Search code examples
pythongitsubprocesspopen

Python's Popen + communicate only returning the first line of stdout


I'm trying to use my command-line git client and Python's I/O redirection in order to automate some common operations on a lot of git repos. (Yes, this is hack-ish. I might go back and use a Python library to do this later, but for now it seems to be working out ok :) )

I'd like to be able to capture the output of calling git. Hiding the output will look nicer, and capturing it will let me log it in case it's useful.

My problem is that I can't get more than the first line of output when I run a 'git clone' command. Weirdly, the same code with 'git status' seems to work just fine.

I'm running Python 2.7 on Windows 7 and I'm using the cmd.exe command interpreter.

My sleuthing so far:

  1. When I call subprocess.call() with "git clone" it runs fine and I see the output on the console (which confirms that git is producing output, even though I'm not capturing it). This code:

    dir = "E:\\Work\\etc\\etc"
    os.chdir(dir)
    git_cmd = "git clone [email protected]:Mike_VonP/bit142_assign_2.git"
    
    #print "SUBPROCESS.CALL" + "="*20
    #ret = subprocess.call(git_cmd.split(), shell=True) 
    

    will produce this output on the console:

    SUBPROCESS.CALL====================
    Cloning into 'bit142_assign_2'...
    remote: Counting objects: 9, done.
    remote: Compressing objects: 100% (4/4), done.
    remote: Total 9 (delta 0), reused 0 (delta 0)
    Receiving objects: 100% (9/9), done.
    Checking connectivity... done.
    
  2. If I do the same thing with POpen directly, I see the same output on the console (which is also not being captured). This code:

    # (the dir = , os.chdir, and git_cmd= lines are still executed here)
    print "SUBPROCESS.POPEN" + "="*20
    p=subprocess.Popen(git_cmd.split(), shell=True)
    p.wait()
    

    will produce this (effectively identical) output:

    SUBPROCESS.POPEN====================
    Cloning into 'bit142_assign_2'...
    remote: Counting objects: 9, done.
    remote: Compressing objects: 100% (4/4), done.
    remote: Total 9 (delta 0), reused 0 (delta 0)
    Receiving objects: 100% (9/9), done.
    Checking connectivity... done.
    

    (Obviously I'm deleting the cloned repo between runs, otherwise I'd get a 'Everything is up to date' message)
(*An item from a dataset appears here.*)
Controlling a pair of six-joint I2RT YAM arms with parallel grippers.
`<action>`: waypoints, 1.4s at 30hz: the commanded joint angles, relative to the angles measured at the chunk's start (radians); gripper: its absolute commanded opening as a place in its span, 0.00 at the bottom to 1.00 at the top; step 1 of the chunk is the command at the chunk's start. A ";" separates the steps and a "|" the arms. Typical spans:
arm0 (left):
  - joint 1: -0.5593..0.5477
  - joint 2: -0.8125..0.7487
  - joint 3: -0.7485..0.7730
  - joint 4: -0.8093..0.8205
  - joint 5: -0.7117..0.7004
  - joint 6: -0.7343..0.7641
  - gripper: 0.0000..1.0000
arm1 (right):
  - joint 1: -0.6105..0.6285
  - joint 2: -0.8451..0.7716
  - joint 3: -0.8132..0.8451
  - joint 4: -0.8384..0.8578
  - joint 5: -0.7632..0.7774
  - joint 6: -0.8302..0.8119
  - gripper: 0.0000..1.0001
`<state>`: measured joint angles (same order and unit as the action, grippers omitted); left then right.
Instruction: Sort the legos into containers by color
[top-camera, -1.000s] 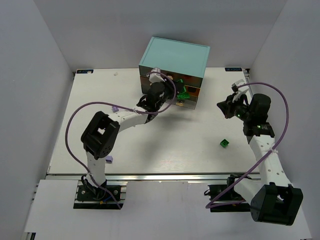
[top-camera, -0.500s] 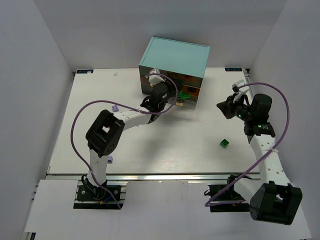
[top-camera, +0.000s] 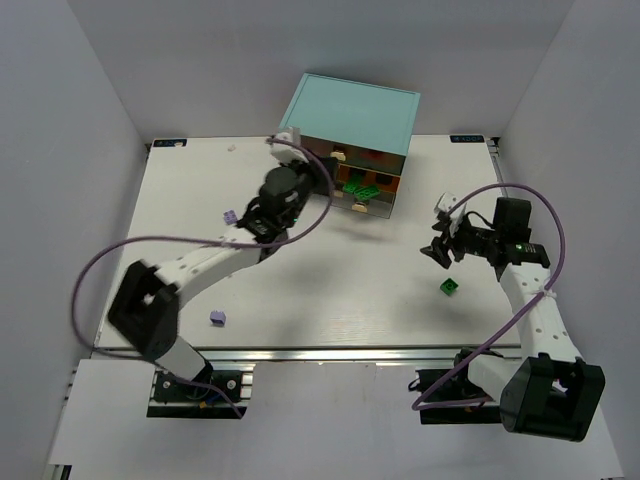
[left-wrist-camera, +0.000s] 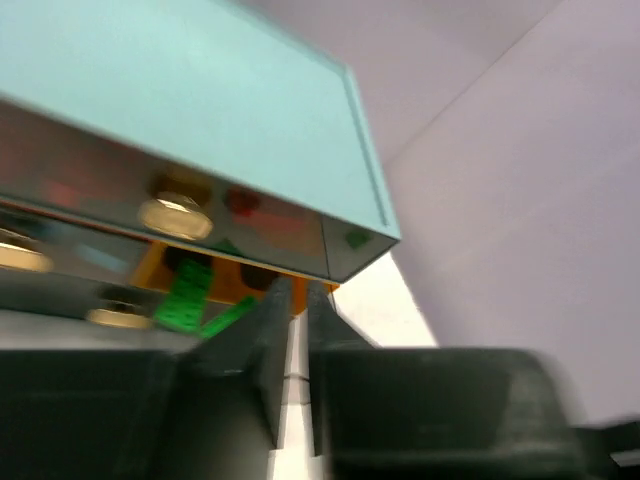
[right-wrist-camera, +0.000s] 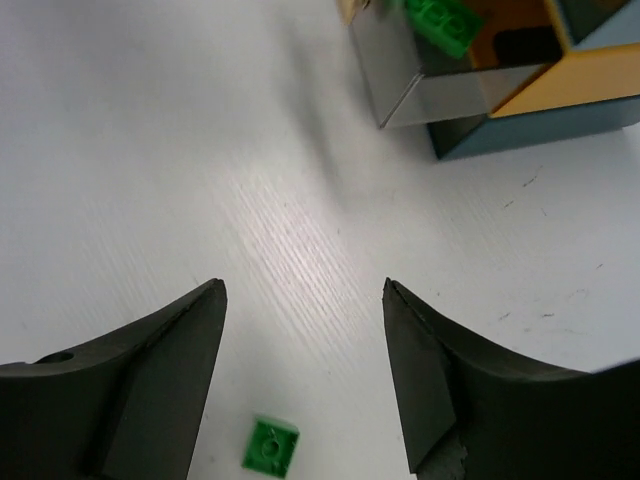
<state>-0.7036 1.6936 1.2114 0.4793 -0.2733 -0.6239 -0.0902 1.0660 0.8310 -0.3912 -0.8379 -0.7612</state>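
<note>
Between my wide-spread right fingers (right-wrist-camera: 150, 350) waits one green lego (right-wrist-camera: 270, 445). Ahead of my nearly closed, empty left fingers (left-wrist-camera: 262, 350), a drawer (right-wrist-camera: 400, 95) holds greens (left-wrist-camera: 185, 295); two lavender legos (top-camera: 216, 319) remain behind them.

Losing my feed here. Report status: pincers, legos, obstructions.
Left pincer nearly shut, empty, by the cabinet. Right pincer open above loose green lego. Two lavender legos also loose. Nothing blocking the green one.

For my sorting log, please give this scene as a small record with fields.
left pincer: nearly closed, empty, facing cabinet
right pincer: open, empty, aimed at green lego
green lego: loose on table
lavender legos: two, loose on table's left half
pulled-out drawer: holds green legos
</note>
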 joint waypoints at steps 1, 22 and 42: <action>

  3. If I use the communicate() method what I expect is to get a string that contains all the output that I'm seeing above. Instead I only see the line Cloning into 'bit142_assign_2'....
    This code:

    print "SUBPROCESS.POPEN, COMMUNICATE" + "="*20
    p=subprocess.Popen(git_cmd.split(), shell=True,\
                bufsize = 1,\
                stderr=subprocess.PIPE,\
                stdout=subprocess.PIPE)
    tuple = p.communicate()
    p.wait()
    print "StdOut:\n" + tuple[0]
    print "StdErr:\n" + tuple[1]
    

    will produce this output:

    SUBPROCESS.POPEN, COMMUNICATE====================
    StdOut:
    
    StdErr:
    Cloning into 'bit142_assign_2'...
    

    On the one hand I've redirected the output (as you can see from the fact that it's not in the output) but I'm also only capturing that first line.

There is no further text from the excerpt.